- Baldwin Location of Baldwin, Colorado. Baldwin Baldwin (Colorado)
- Coordinates: 38°45′50″N 107°02′52″W﻿ / ﻿38.7639°N 107.0478°W
- Country: United States
- State: Colorado
- County: Gunnison
- Elevation: 8,767 ft (2,672 m)
- Time zone: UTC−07:00 (MST)
- • Summer (DST): UTC−06:00 (MDT)
- GNIS pop ID: 186670

= Baldwin, Colorado =

Ghost town in Gunnison County, Colorado, United States

Baldwin is an extinct coal mining town located in Gunnison County, Colorado, United States. The townsite is located at coordinates at an elevation of 8767 ft.

==History==
The Baldwin, Colorado, post office operated from September 17, 1883, until March 31, 1902.
In 1909, a new Baldwin post office opened a short distance west over the hill, where it operated from June 26, 1909, until September 30, 1948.

Baldwin is located 8.5 mi southwest of Crested Butte. While Baldwin is not commonly known as a ghost town, many of the original structures still exist.
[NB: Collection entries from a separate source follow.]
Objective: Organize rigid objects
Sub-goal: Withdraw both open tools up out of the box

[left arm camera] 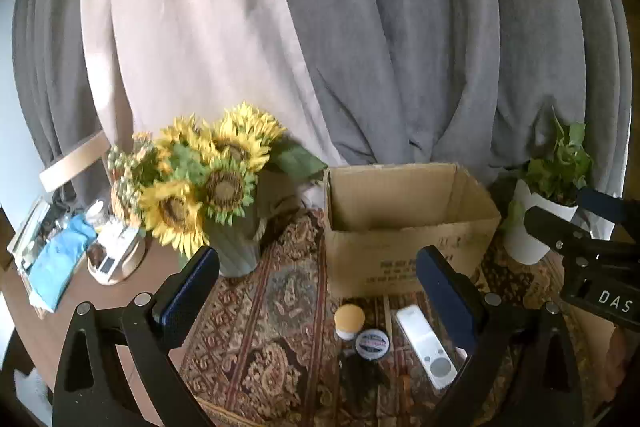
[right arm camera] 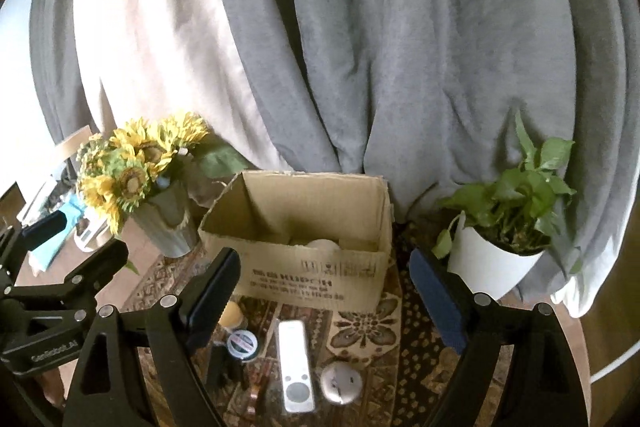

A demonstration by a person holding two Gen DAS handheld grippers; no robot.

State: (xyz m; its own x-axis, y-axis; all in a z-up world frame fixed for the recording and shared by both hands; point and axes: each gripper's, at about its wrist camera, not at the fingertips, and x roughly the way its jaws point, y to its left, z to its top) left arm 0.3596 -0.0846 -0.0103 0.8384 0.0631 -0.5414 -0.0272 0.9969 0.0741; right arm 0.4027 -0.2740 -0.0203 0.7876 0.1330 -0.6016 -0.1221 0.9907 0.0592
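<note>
Standing open-topped at the back of the patterned rug [right arm camera: 360,327] on the desk [left arm camera: 104,291], one cardboard box [right arm camera: 312,275] holds a pale rounded thing [right arm camera: 324,245] I cannot identify, while one vase [right arm camera: 168,223] holds sunflowers [left arm camera: 208,171] and one white pot [right arm camera: 488,263] holds a leafy plant [right arm camera: 516,195]. In front of the box lie one white remote [right arm camera: 295,367], one yellow-capped jar [left arm camera: 349,319], one small round tin [left arm camera: 372,343] and one grey round disc [right arm camera: 341,383]. Both the left hand-held gripper [left arm camera: 318,291] and the right hand-held gripper [right arm camera: 326,297] hover above these, jaws spread wide and pinching nothing.

Grey curtains [left arm camera: 420,47] behind; patterned rug [left arm camera: 256,327] on wood table [left arm camera: 100,291].
</note>
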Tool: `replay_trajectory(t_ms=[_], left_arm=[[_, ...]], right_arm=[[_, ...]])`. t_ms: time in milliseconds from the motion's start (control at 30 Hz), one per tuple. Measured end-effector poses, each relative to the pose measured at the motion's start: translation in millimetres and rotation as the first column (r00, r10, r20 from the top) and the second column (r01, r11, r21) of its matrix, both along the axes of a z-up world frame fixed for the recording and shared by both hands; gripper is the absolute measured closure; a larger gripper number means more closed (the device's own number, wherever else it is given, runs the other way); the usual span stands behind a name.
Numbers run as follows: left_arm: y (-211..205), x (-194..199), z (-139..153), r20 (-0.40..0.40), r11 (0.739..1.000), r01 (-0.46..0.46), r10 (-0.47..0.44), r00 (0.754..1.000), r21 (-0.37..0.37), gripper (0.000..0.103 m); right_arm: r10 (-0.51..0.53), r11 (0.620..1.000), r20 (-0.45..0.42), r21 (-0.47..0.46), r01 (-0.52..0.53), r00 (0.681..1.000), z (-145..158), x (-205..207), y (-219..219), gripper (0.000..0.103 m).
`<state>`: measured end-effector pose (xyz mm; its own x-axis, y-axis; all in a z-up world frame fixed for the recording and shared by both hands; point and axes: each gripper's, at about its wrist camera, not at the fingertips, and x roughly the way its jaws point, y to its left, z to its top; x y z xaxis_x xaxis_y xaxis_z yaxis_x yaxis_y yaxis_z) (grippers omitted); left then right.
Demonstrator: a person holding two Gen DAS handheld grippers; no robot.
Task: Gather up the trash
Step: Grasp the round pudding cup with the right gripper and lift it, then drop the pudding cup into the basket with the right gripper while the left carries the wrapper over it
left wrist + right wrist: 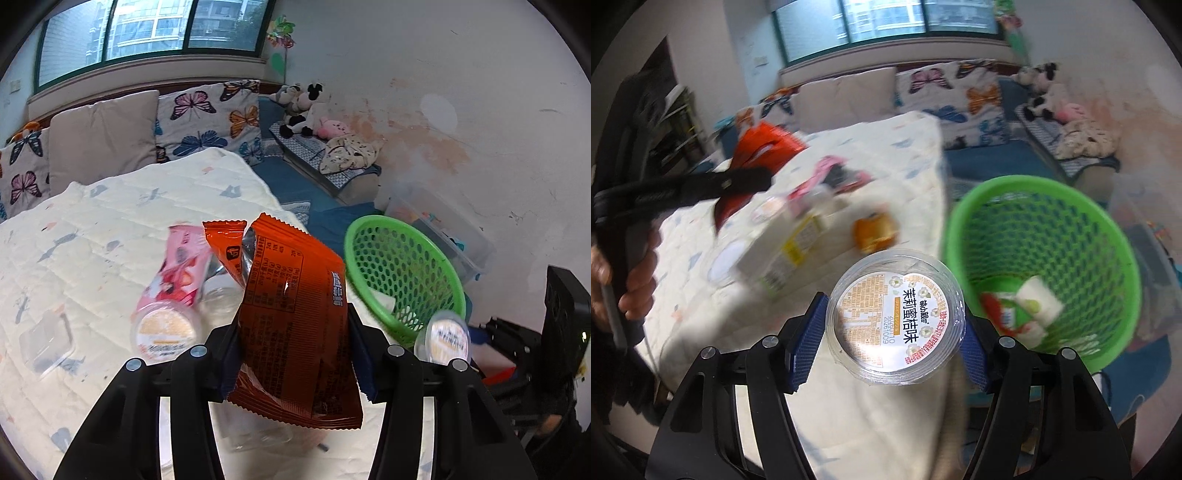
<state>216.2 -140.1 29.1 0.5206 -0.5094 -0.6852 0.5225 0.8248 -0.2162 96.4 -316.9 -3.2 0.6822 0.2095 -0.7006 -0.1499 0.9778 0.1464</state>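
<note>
Nearest, the left claw [291,354] is clenched on an orange snack wrapper [295,325], held up above the bed. The right claw [895,332] grips a clear jelly cup [895,317] by its sides, close to the basket's rim.

Just beyond, the green basket [1071,206] already holds a small carton [1034,306] and one or two other scraps, so some trash appears collected.

On the quilted bed [110,221] more remains: a pink wrapper [177,266], a second orange wrapper [225,247], another sealed cup [166,328], a clear plastic tray [48,343], a pale box [786,251] and a small orange packet [875,232].

Judging from this, the job is roughly midway: two pieces are in hand, and several are still to gather.
</note>
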Motion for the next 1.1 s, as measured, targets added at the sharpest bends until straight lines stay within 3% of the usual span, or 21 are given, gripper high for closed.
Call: replay_trajectory(t_ms=[367,1100], left_arm=[[-50.0,10.2,-0.8,-0.025,0.998,0.055,-0.055,0.998,-0.001,0.054],[-119.2,29.1,-18.1,-0.084,0.994,0.101,-0.097,0.992,0.042,0.054]], right_arm=[[-0.153,0.988,-0.021,-0.016,0.153,0.988,-13.1,18.6,-70.7,0.037],[-0.244,0.970,-0.114,-0.009,0.245,0.963,-58.9,52.3,-126.0,0.036]])
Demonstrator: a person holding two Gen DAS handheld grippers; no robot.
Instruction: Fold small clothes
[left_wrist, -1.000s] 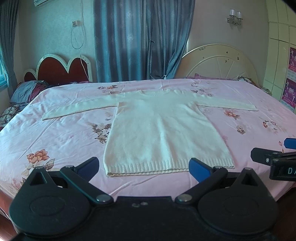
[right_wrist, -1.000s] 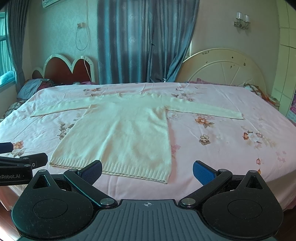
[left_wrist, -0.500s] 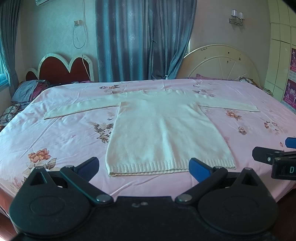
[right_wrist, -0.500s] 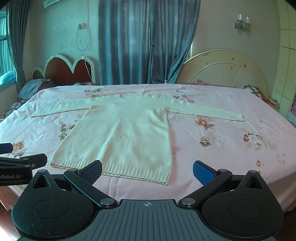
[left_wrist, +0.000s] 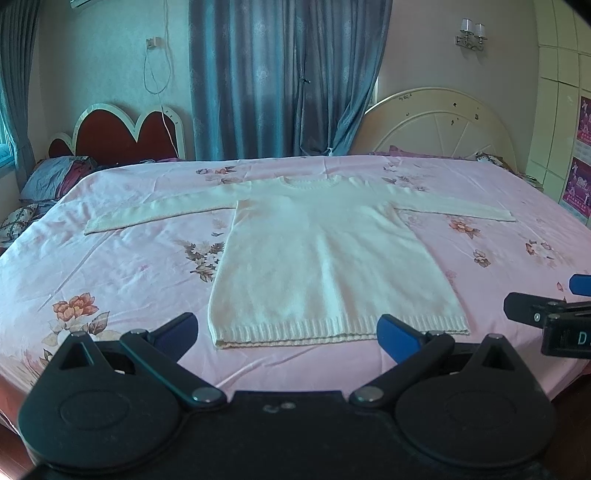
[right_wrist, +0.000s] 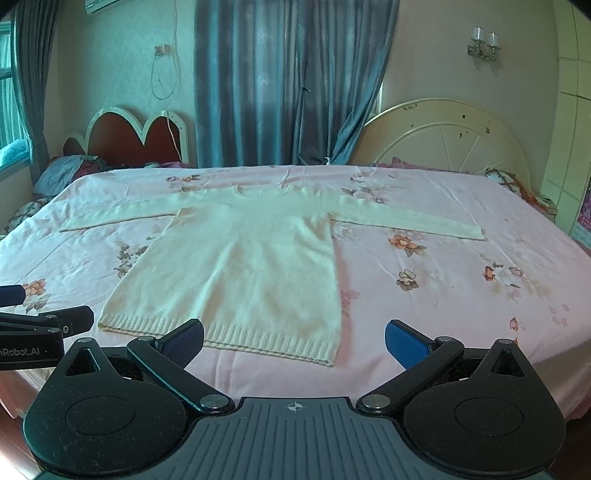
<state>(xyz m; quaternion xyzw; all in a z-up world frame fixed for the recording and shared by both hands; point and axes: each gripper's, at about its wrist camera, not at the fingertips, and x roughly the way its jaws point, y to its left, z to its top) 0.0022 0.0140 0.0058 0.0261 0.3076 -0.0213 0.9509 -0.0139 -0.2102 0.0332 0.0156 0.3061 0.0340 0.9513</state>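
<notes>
Only readable writing is "Robot.AI" on the left hand-held gripper (right_wrist: 46, 325) where it pokes into the right wrist view (the right one shows just a "D"). Left hand-held gripper (left_wrist: 286, 332) has both fingers spread wide, holding nothing, hovering near the hem. Right hand-held gripper (right_wrist: 293, 339) is the same, wide apart and touching nothing. One cream sweater (left_wrist: 325, 258) lies flat on the pink floral bed (left_wrist: 110, 266), sleeves out. Two headboards behind.

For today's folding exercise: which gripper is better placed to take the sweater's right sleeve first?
Right. The right gripper sits toward the sweater's right side, nearer the right sleeve; the left gripper faces the hem's middle. Both are open.
</notes>
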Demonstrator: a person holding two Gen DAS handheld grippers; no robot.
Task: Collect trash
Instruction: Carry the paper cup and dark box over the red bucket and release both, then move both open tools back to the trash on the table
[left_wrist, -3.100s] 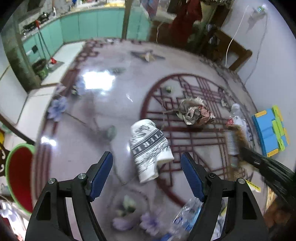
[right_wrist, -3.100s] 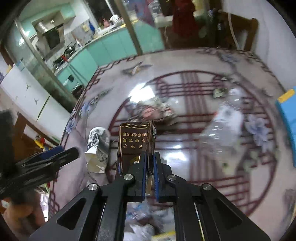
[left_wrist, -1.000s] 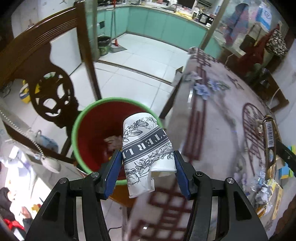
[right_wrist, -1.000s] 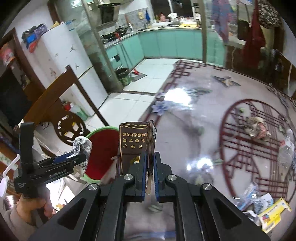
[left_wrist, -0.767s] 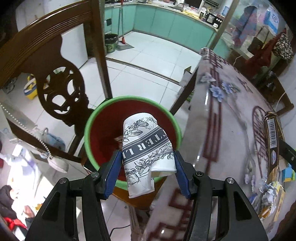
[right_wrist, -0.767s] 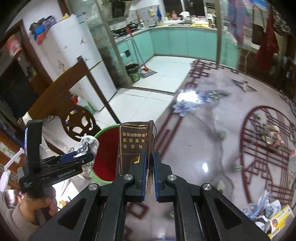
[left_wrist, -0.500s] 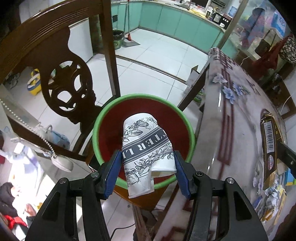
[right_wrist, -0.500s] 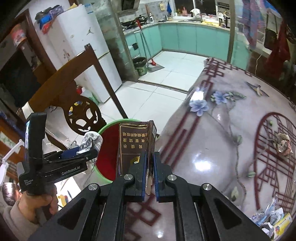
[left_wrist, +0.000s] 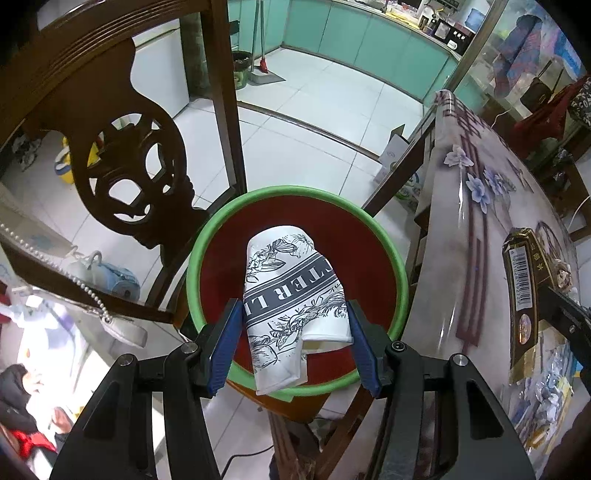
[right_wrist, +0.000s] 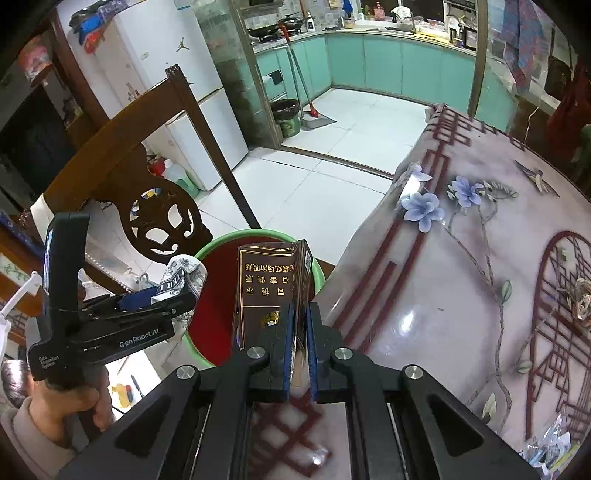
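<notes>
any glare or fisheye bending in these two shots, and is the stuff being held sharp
Left wrist view: straight chair posts bow heavily, and the paper cup in the left tongs is crisp. Right wrist view: white glare spots on the glossy table, edges bend toward dark corners, and the brown carton in the right tongs is sharp.

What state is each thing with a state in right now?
Left hand-held gripper: shut on the paper cup.
Paper cup: crushed, held over the bin.
Right hand-held gripper: shut on the brown carton.
Brown carton: flattened, upright, held at the table edge.
Bin: open, on the chair seat.
</notes>
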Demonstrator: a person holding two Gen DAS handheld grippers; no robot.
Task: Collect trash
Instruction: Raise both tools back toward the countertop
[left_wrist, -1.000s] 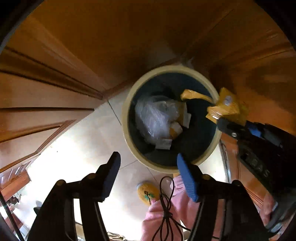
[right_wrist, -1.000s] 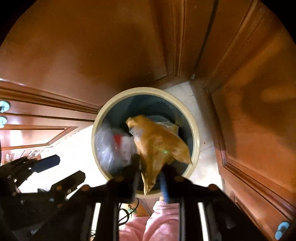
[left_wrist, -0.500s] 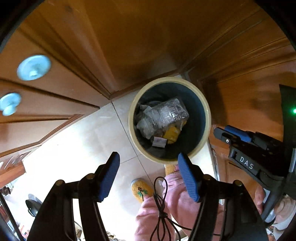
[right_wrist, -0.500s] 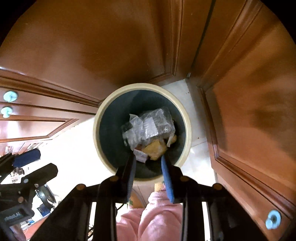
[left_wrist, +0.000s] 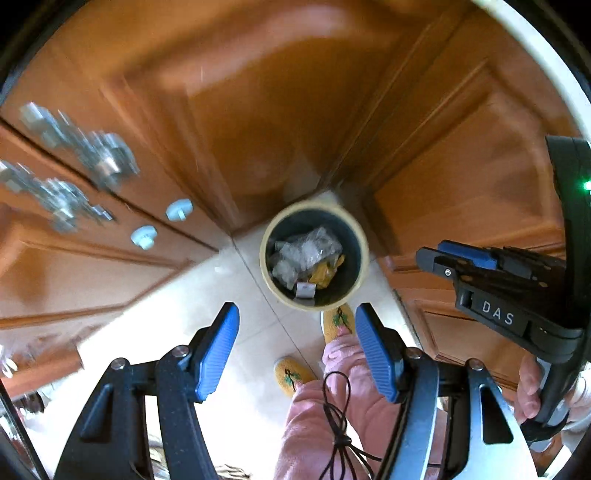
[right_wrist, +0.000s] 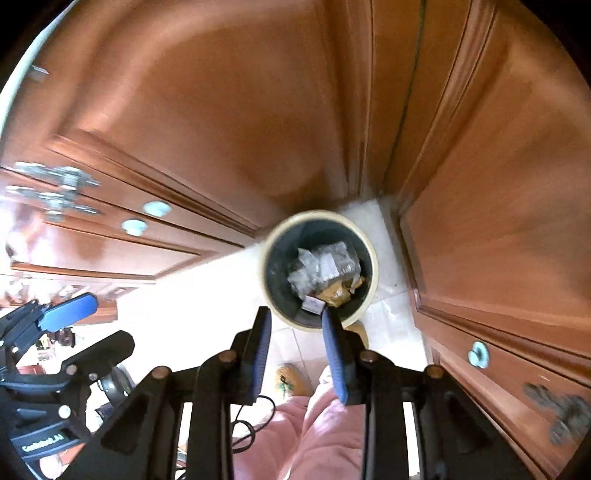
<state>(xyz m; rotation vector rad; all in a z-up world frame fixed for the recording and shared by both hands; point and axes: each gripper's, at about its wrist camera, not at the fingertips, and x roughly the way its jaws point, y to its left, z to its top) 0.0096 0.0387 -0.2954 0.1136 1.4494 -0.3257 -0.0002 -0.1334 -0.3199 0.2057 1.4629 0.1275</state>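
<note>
Left claw (left_wrist: 297, 349): we see blue pads spread wide, nothing btwn them, held high above the floor (left_wrist: 236, 314). Right claw (right_wrist: 297, 352): pads parted by a narrower gap, also carrying nothing; seen from the left wrist cam it sits off to the right (left_wrist: 461, 260), a bare hand (left_wrist: 532, 391) wrapped round its handle.

Both claws point down at a round bin (left_wrist: 364, 245), cream rim, dark inside, standing on pale tile in the corner where wood cabinet doors (left_wrist: 258, 122) meet. From the right wrist cam the bin (right_wrist: 373, 273) lies just past the fingertips, its near rim partly behind the right pad.

Trash is inside the bin: crumpled clear plastic (left_wrist: 306, 249) on top, a yellow-orange wrapper (left_wrist: 325, 271) just beside it toward the near side, a small white scrap (left_wrist: 304, 291) nearest us. Same pile in right view: plastic (right_wrist: 325, 267), wrapper (right_wrist: 336, 291), scrap (right_wrist: 313, 303).

Below the claws we note pink trouser legs (left_wrist: 332, 417) and two yellow slippers (left_wrist: 293, 374), one touching or nearly touching the bin's base; can't tell which. A thin black cord (left_wrist: 338, 417) hangs over the pink cloth. Round pale knobs (left_wrist: 179, 209) on the left doors; metal fittings further left are motion-blurred.
</note>
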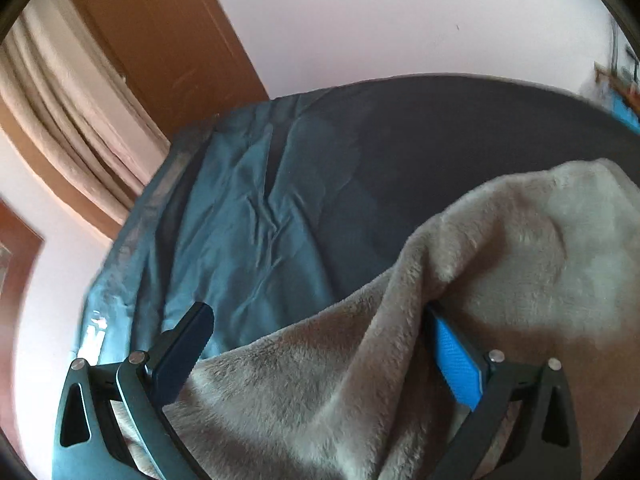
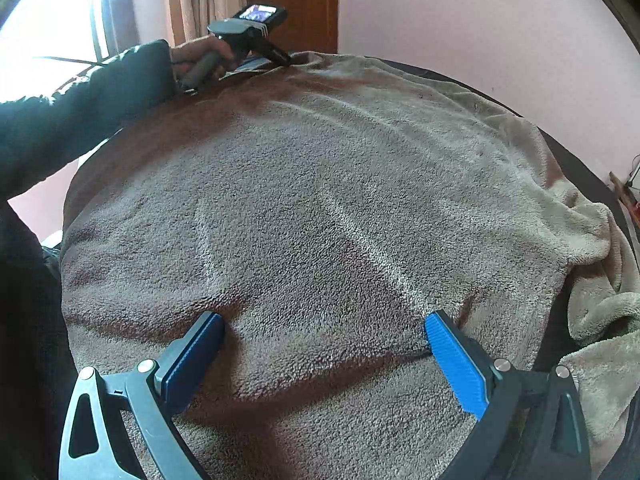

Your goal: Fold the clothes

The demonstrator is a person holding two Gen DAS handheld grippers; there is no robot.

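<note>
Fleece garment, grey-brown, spread flat on dark table, filling the gap between wide-spread jaws of right gripper, tips pressed on the pile. Left gripper also spread wide, fleece fold draped between its jaws; teal cloth lying beyond them.

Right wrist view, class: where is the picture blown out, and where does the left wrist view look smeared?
Right wrist view: window at upper left glares white. Left wrist view: curtain and room edge at far right are smeared; grey fleece garment stays fairly sharp.
</note>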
Much of the land that the few structures are on is now privately owned.

The town of Baldwin came to be because of the coalfields that were discovered at the base of Mount Carbon, now called Carbon Peak.

Baldwin became a ghost town due to the departure and subsequent abandonment of the Denver and South Park railroad that served Baldwin.